El materialismo de Ramón Lobo es adialéctico. En este libro explica por qué sin pretenderlo. Esta crónica cumple el principio orwelliano – libertad de expresión es contarle a la gente lo que no quiere oír – de abrirle al lector una puerta, la muerte, que no quiere abrir. El autor se sienta en el diván de la propia muerte y esta le pregunta: ¿Qué es lo que te preocupa de mí?

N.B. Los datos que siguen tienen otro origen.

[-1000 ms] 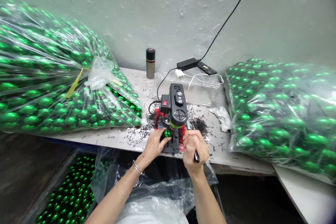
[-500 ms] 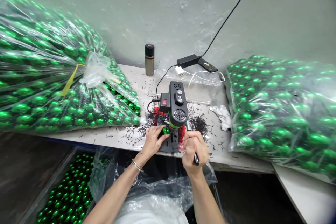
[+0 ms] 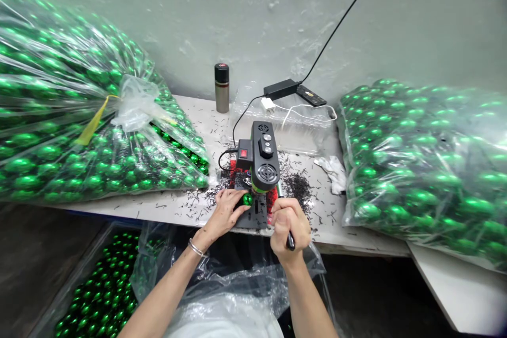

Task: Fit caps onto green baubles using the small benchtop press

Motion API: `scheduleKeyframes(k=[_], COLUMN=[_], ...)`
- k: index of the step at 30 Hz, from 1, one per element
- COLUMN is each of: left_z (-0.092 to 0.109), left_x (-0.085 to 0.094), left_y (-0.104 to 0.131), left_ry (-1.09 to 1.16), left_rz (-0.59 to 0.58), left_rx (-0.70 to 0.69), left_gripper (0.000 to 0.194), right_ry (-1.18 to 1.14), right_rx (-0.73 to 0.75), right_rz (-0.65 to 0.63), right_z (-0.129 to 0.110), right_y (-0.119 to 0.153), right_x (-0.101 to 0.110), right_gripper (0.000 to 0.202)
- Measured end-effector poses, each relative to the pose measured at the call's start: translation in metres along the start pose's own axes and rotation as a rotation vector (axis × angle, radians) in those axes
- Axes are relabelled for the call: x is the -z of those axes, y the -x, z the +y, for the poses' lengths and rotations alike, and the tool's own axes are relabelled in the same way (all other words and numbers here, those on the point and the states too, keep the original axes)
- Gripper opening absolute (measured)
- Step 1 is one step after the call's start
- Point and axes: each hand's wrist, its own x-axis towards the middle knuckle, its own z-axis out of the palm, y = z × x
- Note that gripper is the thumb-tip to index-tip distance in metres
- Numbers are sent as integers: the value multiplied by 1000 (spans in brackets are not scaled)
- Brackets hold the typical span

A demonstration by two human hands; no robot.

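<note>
A black machine (image 3: pixel 265 156) with a red switch stands on the white table. Under its front end sits a shiny green ball (image 3: pixel 247 199), pinched between the thumb and fingers of my left hand (image 3: pixel 224 214). A bracelet (image 3: pixel 197 248) circles my left wrist. My right hand (image 3: pixel 291 228) is wrapped round the black lever handle (image 3: pixel 290 243) at the machine's right side. Small black scraps (image 3: pixel 298 188) lie scattered on the table around the machine's base plate (image 3: pixel 255 217). The machine's head partly hides the contact point with the ball.
Large clear bags of green balls stand left (image 3: pixel 51 153) and right (image 3: pixel 420 169). Behind the machine are a bottle (image 3: pixel 222 90), a power adapter (image 3: pixel 280 88) and cables. A white glove (image 3: pixel 333 173) lies at the right. Below, a bin holds many green balls (image 3: pixel 101 285).
The whole view has shifted slightly, with things appearing a little further left. Both hands keep their holds on the ball and the lever.
</note>
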Motion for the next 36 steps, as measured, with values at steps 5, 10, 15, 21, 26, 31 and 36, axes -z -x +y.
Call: scheduleKeyframes(k=[5,10,15,21,26,31,36], left_z=[12,11,3,2,3,2,0], left_x=[2,-10,-17,-19,-21,-22,-25], left_y=[0,-2,-1,-2,-2,-2,-1], left_ry=[-84,-59,44,78,93,101,113], left_rz=[-3,70,111,121,132,140,174], left_rx=[-27,-15,-48,-57,-46,-46,-67], left_gripper=[31,30,32,32,32,31,32], right_ry=[2,8,-2,-9,2,1,64], right_rx=[-6,-12,8,93,87,85,123], right_rz=[3,-5,-3,35,83,101,27], right_z=[2,1,10,34,42,44,48], right_y=[2,3,15,46,57,62,65], right_x=[0,0,-1,-12,-18,-21,-20], right_gripper=[24,24,21,24,27,29,29])
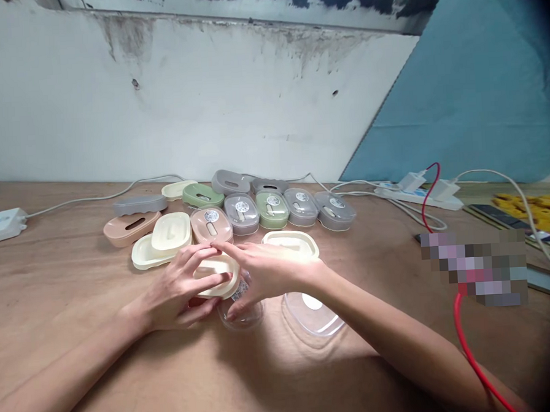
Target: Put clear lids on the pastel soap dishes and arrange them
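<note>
My left hand [180, 291] grips a cream soap dish [218, 283] from the left, with fingers over its top and thumb low at its near side. My right hand [271, 271] reaches across from the right; its thumb presses a clear plastic lid [244, 317] just below the dish, and its forefinger meets the left fingertips. The lid carries a printed label, partly hidden by the right hand. Behind my right wrist lies another cream dish [295, 245]. A second clear lid [315, 314] with a white round sticker rests on the table under my right forearm.
Lidded soap boxes [273, 209] in grey, green and pink stand in a row behind my hands. Loose cream [171, 231], pink [131, 229] and green dishes sit at the left. Power strips [2, 225] and cables flank them. A red cable [471, 349] crosses my right forearm.
</note>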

Todo evanesce en esta autocrónica: el dogmatismo cartilaginoso sufrido por su generación; el miedo feroz a lo desconocido arrastrado desde y a pesar de Lucrecio.
Pensión Lobo. Habitación 13 es una crónica repleta de personajes por lo demás ausentes en la información sobre la salud: desde cirujanos, médicos, psicólogos, enfermeros, celadores que intentaron atajar los dos cánceres de Lobo y que le ayudaron a realizar su último tránsito. Esto tampoco es cierto. Porque los demás estamos empeñados en una especie de confederación de cerebros, de facilitar una especie de inmortalidad de Ramon Lobo, con un traspaso de su recuerdo, y desde aquí a otros cerebros y generaciones. Por eso este libro es al mismo tiempo doloroso pero aleccionador para nuestra conciencia. En las Facultades de la Comunicación y en los másteres de medios, debieran poner este libro como materia de necesaria lectura. Y para el resto de sus lectores, vale su último mensaje: el viaje mereció la pena. Y tanto. Porque continúa.
Pensión Lobo. Habitación 13. Ramón Lobo. Península, 2024. 238 páginas. 19,90 euros.